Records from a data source
┌──
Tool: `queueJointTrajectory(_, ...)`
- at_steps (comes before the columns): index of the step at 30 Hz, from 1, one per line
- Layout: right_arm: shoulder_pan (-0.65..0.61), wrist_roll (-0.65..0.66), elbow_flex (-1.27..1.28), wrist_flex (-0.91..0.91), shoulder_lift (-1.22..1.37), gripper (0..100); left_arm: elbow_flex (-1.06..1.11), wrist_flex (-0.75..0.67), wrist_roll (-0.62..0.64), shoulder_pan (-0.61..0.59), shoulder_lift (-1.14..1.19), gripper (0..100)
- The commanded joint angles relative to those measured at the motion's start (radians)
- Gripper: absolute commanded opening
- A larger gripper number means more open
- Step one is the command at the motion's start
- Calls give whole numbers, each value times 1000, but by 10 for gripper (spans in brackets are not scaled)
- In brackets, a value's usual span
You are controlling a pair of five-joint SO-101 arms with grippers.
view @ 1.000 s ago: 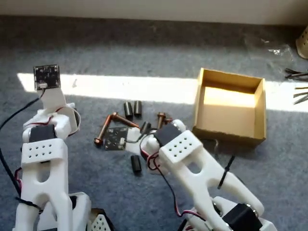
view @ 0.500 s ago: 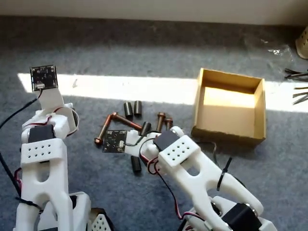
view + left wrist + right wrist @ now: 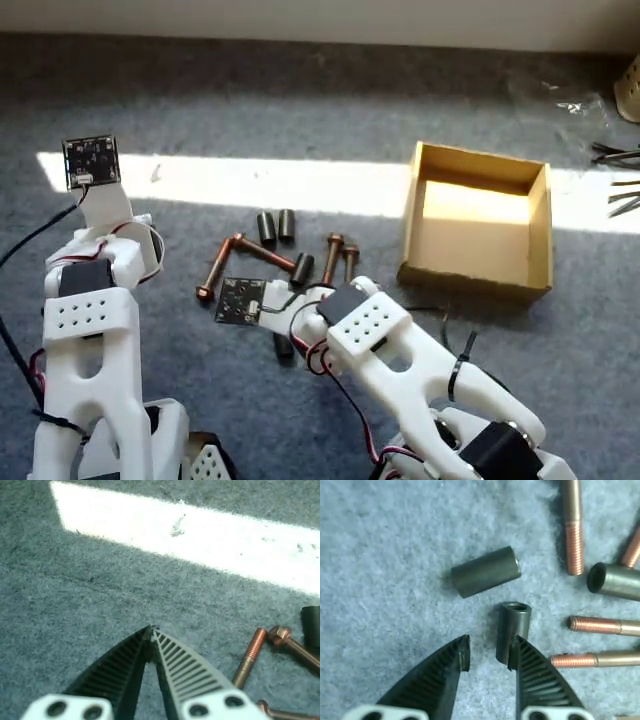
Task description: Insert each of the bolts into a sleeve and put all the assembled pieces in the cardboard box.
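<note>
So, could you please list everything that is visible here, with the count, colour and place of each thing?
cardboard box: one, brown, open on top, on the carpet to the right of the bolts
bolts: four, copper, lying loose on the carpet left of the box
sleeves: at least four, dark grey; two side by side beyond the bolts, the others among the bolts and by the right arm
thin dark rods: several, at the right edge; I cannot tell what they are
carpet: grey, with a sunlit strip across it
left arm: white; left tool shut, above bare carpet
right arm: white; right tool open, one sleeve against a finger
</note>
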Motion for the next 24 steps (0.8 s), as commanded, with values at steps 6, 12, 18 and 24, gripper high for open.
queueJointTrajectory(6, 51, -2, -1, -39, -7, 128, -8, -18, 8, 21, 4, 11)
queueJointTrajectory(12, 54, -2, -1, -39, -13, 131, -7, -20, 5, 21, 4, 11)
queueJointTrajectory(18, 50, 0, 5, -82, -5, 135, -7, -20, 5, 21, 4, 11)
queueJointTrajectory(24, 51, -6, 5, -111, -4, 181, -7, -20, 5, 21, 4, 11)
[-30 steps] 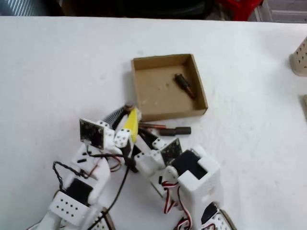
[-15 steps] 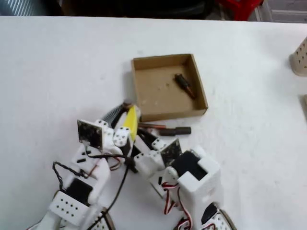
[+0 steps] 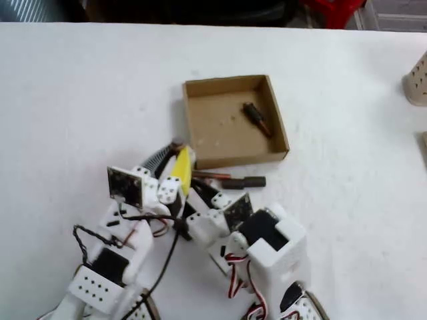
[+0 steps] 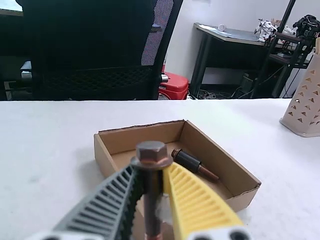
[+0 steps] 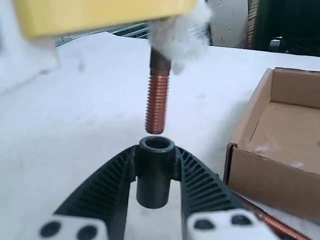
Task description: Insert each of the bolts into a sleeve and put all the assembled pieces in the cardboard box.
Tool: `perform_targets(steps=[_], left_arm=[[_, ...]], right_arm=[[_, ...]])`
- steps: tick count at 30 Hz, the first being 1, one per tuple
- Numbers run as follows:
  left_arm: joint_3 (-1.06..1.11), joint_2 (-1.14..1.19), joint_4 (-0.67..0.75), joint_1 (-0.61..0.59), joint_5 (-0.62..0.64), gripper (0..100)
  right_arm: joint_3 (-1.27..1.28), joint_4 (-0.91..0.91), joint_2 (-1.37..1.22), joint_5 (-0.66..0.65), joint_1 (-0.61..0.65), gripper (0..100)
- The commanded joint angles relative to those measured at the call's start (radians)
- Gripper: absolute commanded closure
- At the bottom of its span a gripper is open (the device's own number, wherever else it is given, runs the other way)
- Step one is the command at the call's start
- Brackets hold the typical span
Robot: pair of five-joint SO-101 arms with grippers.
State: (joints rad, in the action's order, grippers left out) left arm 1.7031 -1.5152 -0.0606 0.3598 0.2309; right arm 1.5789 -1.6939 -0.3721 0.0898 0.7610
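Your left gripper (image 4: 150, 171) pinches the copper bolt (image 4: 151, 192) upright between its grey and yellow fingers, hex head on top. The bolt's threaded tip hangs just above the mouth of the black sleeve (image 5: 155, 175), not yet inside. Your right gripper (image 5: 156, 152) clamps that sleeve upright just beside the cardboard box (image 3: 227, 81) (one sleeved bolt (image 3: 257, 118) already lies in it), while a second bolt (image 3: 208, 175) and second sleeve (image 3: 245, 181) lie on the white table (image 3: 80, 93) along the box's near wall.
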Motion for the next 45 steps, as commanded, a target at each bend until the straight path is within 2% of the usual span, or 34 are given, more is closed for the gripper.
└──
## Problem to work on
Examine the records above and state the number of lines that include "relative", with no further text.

## Output below
2